> _About this task_
Nothing other than the lines from the one containing "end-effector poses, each" through the last line of the data below should be output, each reproduced exactly.

Stored entries:
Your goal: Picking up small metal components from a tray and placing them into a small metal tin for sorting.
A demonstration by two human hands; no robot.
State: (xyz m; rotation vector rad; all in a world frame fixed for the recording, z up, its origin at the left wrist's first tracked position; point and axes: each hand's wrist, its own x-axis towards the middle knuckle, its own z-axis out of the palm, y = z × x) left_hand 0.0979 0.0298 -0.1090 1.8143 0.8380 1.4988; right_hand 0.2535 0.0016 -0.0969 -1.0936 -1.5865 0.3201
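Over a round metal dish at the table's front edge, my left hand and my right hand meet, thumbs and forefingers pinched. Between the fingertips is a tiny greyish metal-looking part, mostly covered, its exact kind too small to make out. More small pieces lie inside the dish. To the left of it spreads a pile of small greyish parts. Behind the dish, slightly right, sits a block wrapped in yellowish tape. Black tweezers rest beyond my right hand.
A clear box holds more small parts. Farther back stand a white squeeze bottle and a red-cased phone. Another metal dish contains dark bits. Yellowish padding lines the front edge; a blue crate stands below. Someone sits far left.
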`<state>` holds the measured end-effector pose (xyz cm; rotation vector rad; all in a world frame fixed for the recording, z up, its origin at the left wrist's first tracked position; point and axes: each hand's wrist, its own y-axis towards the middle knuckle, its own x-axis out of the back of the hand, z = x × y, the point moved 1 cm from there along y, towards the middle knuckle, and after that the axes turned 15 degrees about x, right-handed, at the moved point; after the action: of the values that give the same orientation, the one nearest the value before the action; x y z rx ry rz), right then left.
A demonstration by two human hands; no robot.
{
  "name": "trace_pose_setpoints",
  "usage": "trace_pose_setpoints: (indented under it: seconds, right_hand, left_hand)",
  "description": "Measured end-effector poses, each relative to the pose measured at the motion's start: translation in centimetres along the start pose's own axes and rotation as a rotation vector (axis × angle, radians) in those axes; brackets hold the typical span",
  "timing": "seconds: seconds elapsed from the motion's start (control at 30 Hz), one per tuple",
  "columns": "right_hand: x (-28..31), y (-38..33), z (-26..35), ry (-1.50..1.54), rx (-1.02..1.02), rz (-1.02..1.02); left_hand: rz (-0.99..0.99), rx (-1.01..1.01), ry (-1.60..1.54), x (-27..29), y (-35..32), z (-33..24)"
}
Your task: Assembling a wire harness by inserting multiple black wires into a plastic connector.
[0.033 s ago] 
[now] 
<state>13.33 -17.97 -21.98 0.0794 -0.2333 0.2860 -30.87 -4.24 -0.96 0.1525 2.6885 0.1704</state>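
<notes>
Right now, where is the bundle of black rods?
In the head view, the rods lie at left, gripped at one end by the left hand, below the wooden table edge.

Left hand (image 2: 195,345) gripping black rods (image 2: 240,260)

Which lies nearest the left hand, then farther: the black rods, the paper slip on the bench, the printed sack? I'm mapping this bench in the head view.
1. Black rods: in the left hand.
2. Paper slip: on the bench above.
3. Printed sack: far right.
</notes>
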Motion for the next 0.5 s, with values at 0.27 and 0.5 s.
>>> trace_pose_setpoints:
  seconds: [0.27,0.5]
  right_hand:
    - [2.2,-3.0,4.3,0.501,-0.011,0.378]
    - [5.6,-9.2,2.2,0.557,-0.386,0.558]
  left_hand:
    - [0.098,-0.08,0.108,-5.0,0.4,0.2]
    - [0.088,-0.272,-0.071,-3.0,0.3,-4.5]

> _Reply_
  "description": "Measured end-effector poses, each relative to the pose measured at the motion's start: translation in centimetres along the start pose's own axes and rotation as a rotation vector (axis × angle, radians) in those axes; brackets hold the typical span",
  "timing": "seconds: seconds elapsed from the motion's start (control at 30 Hz), one per tuple",
  "columns": "right_hand: x (-28..31), y (-38..33), z (-26..35), ry (-1.50..1.54), rx (-1.02..1.02), rz (-1.02..1.02); left_hand: rz (-0.99..0.99), rx (-1.01..1.01), ry (-1.60..1.54), x (-27..29), y (-35..32), z (-33..24)"
}
Your task: Assembling a wire harness by inserting multiple black wires into a plastic connector.
[0.033 s ago] 
[now] 
<state>13.33 -17.97 -21.98 0.0794 -0.2333 0.2860 -30.87 -4.24 -0.96 0.1525 2.6885 0.1704</state>
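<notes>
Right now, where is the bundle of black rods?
In the head view, the rods lie at left, gripped at one end by the left hand, below the wooden table edge.

Left hand (image 2: 195,345) gripping black rods (image 2: 240,260)

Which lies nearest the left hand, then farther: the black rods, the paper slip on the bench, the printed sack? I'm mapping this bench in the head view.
1. Black rods: in the left hand.
2. Paper slip: on the bench above.
3. Printed sack: far right.
</notes>
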Motion for the next 0.5 s, with values at 0.27 and 0.5 s.
>>> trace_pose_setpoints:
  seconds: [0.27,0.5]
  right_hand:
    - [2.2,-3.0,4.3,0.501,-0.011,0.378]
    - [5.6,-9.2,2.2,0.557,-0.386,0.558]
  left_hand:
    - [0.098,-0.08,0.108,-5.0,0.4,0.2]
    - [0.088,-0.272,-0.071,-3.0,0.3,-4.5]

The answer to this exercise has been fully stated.